Collaborative Story: Day Two:
Hi all,
Erin York here. Sorry for the delay in the second part of the story. I hit some real writer’s block this past week. Maybe it had to do with all the turkey and stuffing I ate. But here’s the second piece. Look forward to Jere’s and Tamara’s posts coming up!
…
From within the flames, I watched cloud cover darken what had once been my world. But no rain fell. Instead, ashes came down like snow or tears. They swallowed Steph. Then I saw nothing. Only grey. All that was left of planet Earth.
Somehow I always knew the world would end this way. If not by ice, then by fire, as Robert Frost said. But—
I turned to face the two figures. “Is Earth really gone? What’s happened to Steph.”
“Your world never was,” replied the first.
“Khet is a nonbeliever,” the woman who held his hand said. “Even now that he has seen Earth, he refuses to believe he has seen it.”
“But Steph—”
“We go and come,” the woman continued, “whenever and wherever the match is struck. Now you will travel with us.”
“But—”
“Fireborn.” The man held his palm out to me. Burnt into the flesh was an emblem of flame. “She called us, so we could take you away. Far away from that place.”

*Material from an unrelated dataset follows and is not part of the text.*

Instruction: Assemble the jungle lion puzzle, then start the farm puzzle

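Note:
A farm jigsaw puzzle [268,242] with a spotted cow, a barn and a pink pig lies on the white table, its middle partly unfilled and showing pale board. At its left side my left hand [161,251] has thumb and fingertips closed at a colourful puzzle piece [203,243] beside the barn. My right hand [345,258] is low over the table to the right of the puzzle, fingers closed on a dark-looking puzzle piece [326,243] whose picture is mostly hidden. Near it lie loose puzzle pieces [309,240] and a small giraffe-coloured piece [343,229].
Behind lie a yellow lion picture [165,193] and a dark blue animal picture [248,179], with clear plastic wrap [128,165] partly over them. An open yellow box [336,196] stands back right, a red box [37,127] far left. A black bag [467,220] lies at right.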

Still, I couldn’t seem to understand. Who were these people? Why was I meant to go with them? Where would we go, if not to come home again? Home to Earth. Where I’d been raised. Where I’d convinced myself I belonged.
“What if I want to go back?”
The woman threw back her head and laughed. The walls of flames danced around her, blanketing us all. Then, I could not even see the grey ash, all that was left of the Earth, any longer.
“Why would you go back when you can go forward?”
She swept her hand out. This time, the flames gave way, as if her gesture carried all the wind in the world. I looked through the tunnel. Saw the city beyond.
I’d thought Hell would be a city made from fire, brimstone, and lava rock. Perhaps Hell still was just that. But the city beyond was too beautiful, too beckoning to be Hell. And from rafters I had to squint to see, I heard music. And the music drove the flames. And all here was as one.
All except for me.
Let go. Let Earth and Steph go. You can be a part of this place,the voice in my head chanted.
But I couldn’t. I was like the diamond heart flames could not reach. I could never go forward if I didn’t know what had become of the world I so loved.
I took a step backward, then another, and another.
“Where are you going?” Khet asked.
“Once you leave this place, we may never be able to bring you back.” Sweat beaded on the woman’s high forehead. Her hands trembled as she reached for me.
“I’m sorry,” I said. “I’ll try to find you again.”
I stepped out of the wall of flame. The fire shrank. White ash buried it. But in the blanket of ashes, I saw Steph’s matches.
I picked them up, turned, and vowed to brave a dying Earth to bring her with me.